I've been giving my chis nupro 2x daily for almost a year now and have just noticed how much hair ninja has now he has been completely bald from the neck down since I got him at 7 weeks old he is now almost 6 years old! 

This is the one I use 










Some before pics (notice the white on his chest is just skin 0 hair)











































Here are the pics I took yesterday notice that same white patch on his chest 


































Baby and Angelica felt left out!


----------



## Huly (Mar 5, 2012)

Woohoo great news!


----------



## Ruffio N Reinas (Oct 30, 2012)

I am gonna have to try this stuff. I have the same issue with Ruffio. I took him to a dermatologist. They suggested giving the hormone melatonin. I am going to try that to.


----------



## Chihuahuasloveme (Jan 8, 2010)

Ruffio N Reinas said:


> I am gonna have to try this stuff. I have the same issue with Ruffio. I took him to a dermatologist. They suggested giving the hormone melatonin. I am going to try that to.

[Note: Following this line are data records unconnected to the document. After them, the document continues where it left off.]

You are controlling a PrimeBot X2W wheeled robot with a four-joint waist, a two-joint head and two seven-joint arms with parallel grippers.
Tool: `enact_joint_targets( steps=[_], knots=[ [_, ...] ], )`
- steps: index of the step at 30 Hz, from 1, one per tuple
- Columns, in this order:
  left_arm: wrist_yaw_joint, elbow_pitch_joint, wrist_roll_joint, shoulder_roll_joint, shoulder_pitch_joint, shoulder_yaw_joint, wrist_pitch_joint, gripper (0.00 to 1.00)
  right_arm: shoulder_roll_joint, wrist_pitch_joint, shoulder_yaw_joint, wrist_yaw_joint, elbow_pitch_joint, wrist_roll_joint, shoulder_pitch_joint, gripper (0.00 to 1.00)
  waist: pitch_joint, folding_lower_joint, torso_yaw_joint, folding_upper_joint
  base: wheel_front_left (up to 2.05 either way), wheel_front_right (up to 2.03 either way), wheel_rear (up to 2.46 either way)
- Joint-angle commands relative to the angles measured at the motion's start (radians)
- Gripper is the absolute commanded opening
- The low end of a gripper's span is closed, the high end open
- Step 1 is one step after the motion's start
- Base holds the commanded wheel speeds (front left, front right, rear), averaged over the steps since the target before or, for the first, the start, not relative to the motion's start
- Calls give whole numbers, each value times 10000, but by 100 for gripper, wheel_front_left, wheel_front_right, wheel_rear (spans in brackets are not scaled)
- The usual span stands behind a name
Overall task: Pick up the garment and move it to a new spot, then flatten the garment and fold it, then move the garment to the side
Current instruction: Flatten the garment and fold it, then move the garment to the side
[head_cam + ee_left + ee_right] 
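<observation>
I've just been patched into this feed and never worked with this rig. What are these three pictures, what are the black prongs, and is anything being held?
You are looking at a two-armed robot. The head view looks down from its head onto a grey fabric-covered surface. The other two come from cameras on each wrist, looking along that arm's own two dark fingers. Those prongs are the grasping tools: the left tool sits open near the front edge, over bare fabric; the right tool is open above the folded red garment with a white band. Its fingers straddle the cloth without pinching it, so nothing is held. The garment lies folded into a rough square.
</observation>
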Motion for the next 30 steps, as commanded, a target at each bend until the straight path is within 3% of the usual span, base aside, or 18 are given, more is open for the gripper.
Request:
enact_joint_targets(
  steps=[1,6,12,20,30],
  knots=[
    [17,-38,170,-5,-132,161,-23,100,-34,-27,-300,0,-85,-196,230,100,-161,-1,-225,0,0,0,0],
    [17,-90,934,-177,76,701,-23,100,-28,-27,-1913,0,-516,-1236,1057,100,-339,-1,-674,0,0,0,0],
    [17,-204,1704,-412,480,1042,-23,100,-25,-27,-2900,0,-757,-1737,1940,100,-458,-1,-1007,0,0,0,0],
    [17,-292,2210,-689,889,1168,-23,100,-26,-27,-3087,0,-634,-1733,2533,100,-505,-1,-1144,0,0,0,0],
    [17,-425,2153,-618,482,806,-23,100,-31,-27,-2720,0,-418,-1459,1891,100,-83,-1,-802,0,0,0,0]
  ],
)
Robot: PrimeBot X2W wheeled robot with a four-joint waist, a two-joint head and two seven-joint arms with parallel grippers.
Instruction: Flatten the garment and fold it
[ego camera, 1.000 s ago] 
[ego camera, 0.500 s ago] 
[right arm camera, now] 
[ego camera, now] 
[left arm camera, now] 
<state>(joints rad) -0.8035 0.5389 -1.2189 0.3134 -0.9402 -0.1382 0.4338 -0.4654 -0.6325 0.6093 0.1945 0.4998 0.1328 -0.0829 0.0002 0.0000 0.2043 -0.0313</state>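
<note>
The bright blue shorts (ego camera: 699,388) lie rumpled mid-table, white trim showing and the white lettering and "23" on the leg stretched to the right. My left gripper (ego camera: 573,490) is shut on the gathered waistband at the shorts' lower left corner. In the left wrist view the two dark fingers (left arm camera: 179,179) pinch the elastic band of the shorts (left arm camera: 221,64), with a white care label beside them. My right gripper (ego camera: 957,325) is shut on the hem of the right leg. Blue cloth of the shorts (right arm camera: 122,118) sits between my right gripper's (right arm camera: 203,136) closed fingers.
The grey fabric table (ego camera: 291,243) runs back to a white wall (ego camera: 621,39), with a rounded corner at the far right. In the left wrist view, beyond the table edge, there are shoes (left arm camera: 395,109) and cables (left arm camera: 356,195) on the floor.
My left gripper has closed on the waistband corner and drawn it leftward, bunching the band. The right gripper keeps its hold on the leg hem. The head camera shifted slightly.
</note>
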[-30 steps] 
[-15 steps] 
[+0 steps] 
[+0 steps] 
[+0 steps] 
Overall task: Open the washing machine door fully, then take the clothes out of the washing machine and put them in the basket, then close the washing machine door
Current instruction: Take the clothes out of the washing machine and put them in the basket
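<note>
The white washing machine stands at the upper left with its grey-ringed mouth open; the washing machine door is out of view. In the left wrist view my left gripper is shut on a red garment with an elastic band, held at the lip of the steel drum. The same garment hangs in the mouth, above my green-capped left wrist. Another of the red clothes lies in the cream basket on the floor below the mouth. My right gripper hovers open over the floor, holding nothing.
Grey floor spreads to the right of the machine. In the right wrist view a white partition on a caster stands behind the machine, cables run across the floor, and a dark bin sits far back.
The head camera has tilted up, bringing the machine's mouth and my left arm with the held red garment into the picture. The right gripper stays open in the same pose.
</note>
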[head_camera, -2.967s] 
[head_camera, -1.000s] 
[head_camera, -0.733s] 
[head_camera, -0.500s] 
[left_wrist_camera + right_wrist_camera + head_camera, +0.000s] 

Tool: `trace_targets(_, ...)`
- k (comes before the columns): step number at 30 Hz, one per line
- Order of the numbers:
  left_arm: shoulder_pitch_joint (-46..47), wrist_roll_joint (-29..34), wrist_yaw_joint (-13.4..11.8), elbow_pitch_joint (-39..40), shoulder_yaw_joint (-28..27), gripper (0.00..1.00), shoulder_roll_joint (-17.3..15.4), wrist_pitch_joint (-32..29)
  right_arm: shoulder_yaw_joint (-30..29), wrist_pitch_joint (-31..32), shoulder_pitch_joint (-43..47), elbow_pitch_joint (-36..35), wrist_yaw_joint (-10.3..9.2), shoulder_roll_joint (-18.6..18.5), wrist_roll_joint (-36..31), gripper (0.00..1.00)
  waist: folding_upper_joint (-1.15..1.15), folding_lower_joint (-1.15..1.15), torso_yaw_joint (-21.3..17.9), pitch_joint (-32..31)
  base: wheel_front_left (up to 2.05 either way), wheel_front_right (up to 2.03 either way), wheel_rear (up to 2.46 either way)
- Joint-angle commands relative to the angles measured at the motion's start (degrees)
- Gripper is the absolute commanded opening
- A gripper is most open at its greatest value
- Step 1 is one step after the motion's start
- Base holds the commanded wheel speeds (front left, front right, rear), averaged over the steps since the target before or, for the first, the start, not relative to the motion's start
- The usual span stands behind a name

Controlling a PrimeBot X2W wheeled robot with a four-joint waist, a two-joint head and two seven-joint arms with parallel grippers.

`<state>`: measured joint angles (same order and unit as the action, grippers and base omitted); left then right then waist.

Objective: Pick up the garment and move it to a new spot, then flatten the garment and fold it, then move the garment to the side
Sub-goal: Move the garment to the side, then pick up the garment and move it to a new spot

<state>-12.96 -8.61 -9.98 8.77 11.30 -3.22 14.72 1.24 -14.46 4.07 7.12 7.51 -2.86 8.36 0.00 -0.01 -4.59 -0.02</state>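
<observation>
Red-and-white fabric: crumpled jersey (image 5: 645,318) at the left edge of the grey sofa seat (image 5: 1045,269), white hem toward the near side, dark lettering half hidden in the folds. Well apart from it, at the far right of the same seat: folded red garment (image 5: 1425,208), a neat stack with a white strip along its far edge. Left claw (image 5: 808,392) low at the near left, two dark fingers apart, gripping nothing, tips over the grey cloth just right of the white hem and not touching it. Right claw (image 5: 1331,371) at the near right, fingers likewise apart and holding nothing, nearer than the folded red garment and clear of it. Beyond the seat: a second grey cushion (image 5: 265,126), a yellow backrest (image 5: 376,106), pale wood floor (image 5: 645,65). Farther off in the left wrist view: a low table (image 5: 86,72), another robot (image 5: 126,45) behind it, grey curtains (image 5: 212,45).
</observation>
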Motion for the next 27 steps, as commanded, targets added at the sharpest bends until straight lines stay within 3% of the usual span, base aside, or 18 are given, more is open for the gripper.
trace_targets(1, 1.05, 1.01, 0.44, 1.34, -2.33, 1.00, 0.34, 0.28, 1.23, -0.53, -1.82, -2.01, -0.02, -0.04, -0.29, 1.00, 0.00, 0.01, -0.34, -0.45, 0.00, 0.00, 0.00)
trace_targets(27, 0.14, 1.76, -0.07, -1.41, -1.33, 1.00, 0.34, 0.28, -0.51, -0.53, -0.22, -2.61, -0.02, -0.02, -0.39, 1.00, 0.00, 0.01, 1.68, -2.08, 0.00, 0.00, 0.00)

Never heard of that does he have issues with the alopecia? Ninja never had anything except the baldness I bought these vitamins for baby's knee as it pops in and out once in awhile but just noticed ninjas hair growth! I really can't believe how much it has grown in never thought it would ever happen!


----------



## Alula (Feb 3, 2013)

Wow what a change  bet he is much cosier now too!


----------



## Brodysmom (Jan 8, 2009)

That is absolutely a wonderful transformation!!! Wow! You should send those photos to Nupro. They will probably send you a free tub.


----------



## MonkeyJoey (Apr 10, 2013)

I'm going to try this with Monkey. Thanks for posting it.


----------



## Ruffio N Reinas (Oct 30, 2012)

Chihuahuasloveme said:


> Never heard of that does he have issues with the alopecia? Ninja never had anything except the baldness I bought these vitamins for baby's knee as it pops in and out once in awhile but just noticed ninjas hair growth! I really can't believe how much it has grown in never thought it would ever happen!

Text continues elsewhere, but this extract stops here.